Could you set down the listing below exactly and omit its images?

Data.
--

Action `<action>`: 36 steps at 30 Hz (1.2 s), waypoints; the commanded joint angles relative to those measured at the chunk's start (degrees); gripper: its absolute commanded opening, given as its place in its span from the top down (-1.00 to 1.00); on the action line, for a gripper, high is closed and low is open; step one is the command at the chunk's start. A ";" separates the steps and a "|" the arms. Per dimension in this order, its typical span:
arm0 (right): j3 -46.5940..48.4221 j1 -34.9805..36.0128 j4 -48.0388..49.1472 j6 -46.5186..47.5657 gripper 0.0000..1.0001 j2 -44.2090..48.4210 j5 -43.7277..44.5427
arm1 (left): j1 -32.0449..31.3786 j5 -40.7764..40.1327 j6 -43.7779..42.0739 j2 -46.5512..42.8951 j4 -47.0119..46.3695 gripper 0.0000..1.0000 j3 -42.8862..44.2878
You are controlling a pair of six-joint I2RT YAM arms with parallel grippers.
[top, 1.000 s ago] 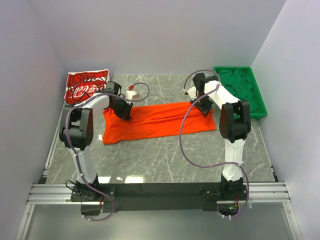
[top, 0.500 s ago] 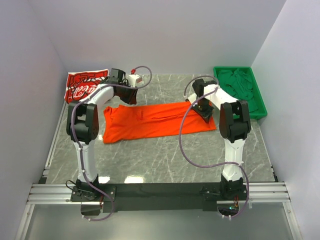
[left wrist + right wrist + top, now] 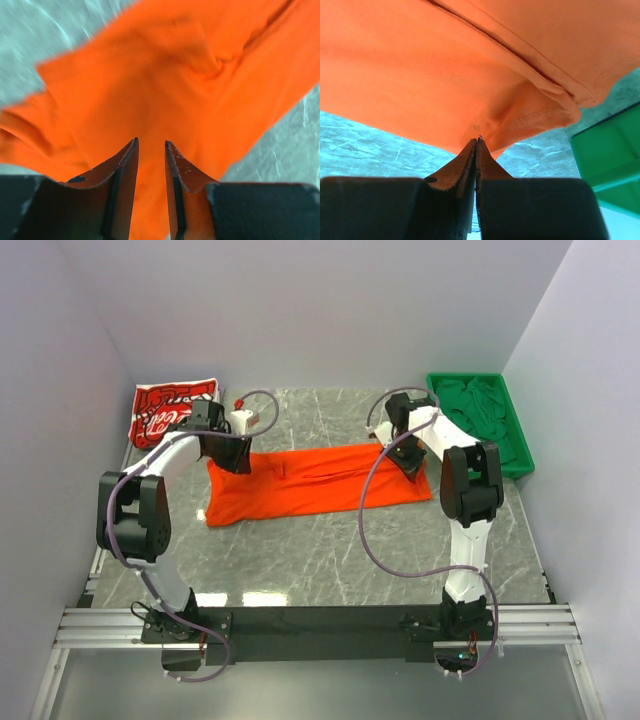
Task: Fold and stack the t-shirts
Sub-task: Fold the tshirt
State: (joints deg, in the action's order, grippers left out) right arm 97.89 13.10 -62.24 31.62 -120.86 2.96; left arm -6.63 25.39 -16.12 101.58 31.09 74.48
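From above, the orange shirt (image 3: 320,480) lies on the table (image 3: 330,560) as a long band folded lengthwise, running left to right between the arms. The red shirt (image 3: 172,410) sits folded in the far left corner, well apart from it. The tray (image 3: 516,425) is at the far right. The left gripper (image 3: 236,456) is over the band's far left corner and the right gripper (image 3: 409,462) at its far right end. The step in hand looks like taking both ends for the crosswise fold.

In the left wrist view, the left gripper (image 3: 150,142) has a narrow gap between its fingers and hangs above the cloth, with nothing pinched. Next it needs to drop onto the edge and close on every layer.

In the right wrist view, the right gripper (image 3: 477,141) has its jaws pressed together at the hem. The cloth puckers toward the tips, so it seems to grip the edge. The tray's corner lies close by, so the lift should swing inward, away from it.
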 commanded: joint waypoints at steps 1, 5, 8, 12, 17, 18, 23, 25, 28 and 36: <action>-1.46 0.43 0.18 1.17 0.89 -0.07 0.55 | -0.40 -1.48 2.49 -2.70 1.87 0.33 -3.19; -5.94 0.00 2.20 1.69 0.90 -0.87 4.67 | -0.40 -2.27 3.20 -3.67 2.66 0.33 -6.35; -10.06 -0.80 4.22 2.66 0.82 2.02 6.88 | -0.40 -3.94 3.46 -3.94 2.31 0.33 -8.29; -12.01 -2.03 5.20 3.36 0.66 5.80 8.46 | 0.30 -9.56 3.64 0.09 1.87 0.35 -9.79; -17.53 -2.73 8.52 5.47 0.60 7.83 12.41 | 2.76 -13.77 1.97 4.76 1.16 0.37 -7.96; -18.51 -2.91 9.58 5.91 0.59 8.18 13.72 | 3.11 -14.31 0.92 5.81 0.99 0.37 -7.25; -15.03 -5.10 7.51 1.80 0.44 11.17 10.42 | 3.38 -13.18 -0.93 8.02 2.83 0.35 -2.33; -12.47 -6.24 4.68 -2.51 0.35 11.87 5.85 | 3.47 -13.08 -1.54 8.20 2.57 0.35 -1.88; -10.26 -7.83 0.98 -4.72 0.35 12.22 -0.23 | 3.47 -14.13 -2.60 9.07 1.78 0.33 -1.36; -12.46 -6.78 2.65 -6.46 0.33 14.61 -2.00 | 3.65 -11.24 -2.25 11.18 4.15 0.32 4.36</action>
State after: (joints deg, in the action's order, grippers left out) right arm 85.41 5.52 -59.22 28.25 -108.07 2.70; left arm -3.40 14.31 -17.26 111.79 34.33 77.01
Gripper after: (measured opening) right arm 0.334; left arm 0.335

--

Answer section.
Action `<action>`: 36 steps at 30 Hz (1.2 s), waypoints; the commanded joint angles relative to those measured at the chunk's start (degrees); gripper: its absolute commanded opening, given as its place in its span from the top down (-1.00 to 1.00); on the action line, for a gripper, high is closed and low is open; step one is the command at the chunk's start. A ";" separates the steps and a "|" the arms. Per dimension in this order, its typical span:
arm0 (right): j3 -46.5940..48.4221 j1 -34.9805..36.0128 j4 -48.0388..49.1472 j6 -46.5186..47.5657 gripper 0.0000..1.0001 j2 -44.2090..48.4210 j5 -43.7277..44.5427
arm1 (left): j1 -32.0449..31.3786 j5 -40.7764..40.1327 j6 -43.7779..42.0739 j2 -46.5512..42.8951 j4 -47.0119..46.3695 gripper 0.0000..1.0000 j3 -42.8862..44.2878
You are controlling a pair of six-joint I2RT YAM arms with parallel grippers.
[top, 1.000 s ago] 
[top, 0.500 s ago] 
[left wrist + right wrist + top, now] 
Task: Fold and stack the t-shirts
Sub-task: Fold the tshirt
State: (joints deg, in the action's order, grippers left out) right arm 97.89 13.10 -62.24 31.62 -120.86 2.96; left arm -6.63 25.39 -16.12 101.58 31.09 74.48
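From above, the orange shirt (image 3: 320,480) lies on the table (image 3: 330,560) as a long band folded lengthwise, running left to right between the arms. The red shirt (image 3: 172,410) sits folded in the far left corner, well apart from it. The tray (image 3: 516,425) is at the far right. The left gripper (image 3: 236,456) is over the band's far left corner and the right gripper (image 3: 409,462) at its far right end. The step in hand looks like taking both ends for the crosswise fold.

In the left wrist view, the left gripper (image 3: 150,142) has a narrow gap between its fingers and hangs above the cloth, with nothing pinched. Next it needs to drop onto the edge and close on every layer.

In the right wrist view, the right gripper (image 3: 477,141) has its jaws pressed together at the hem. The cloth puckers toward the tips, so it seems to grip the edge. The tray's corner lies close by, so the lift should swing inward, away from it.
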 commanded: joint waypoints at steps 1, 5, 8, 12, 17, 18, 23, 25, 28 and 36: <action>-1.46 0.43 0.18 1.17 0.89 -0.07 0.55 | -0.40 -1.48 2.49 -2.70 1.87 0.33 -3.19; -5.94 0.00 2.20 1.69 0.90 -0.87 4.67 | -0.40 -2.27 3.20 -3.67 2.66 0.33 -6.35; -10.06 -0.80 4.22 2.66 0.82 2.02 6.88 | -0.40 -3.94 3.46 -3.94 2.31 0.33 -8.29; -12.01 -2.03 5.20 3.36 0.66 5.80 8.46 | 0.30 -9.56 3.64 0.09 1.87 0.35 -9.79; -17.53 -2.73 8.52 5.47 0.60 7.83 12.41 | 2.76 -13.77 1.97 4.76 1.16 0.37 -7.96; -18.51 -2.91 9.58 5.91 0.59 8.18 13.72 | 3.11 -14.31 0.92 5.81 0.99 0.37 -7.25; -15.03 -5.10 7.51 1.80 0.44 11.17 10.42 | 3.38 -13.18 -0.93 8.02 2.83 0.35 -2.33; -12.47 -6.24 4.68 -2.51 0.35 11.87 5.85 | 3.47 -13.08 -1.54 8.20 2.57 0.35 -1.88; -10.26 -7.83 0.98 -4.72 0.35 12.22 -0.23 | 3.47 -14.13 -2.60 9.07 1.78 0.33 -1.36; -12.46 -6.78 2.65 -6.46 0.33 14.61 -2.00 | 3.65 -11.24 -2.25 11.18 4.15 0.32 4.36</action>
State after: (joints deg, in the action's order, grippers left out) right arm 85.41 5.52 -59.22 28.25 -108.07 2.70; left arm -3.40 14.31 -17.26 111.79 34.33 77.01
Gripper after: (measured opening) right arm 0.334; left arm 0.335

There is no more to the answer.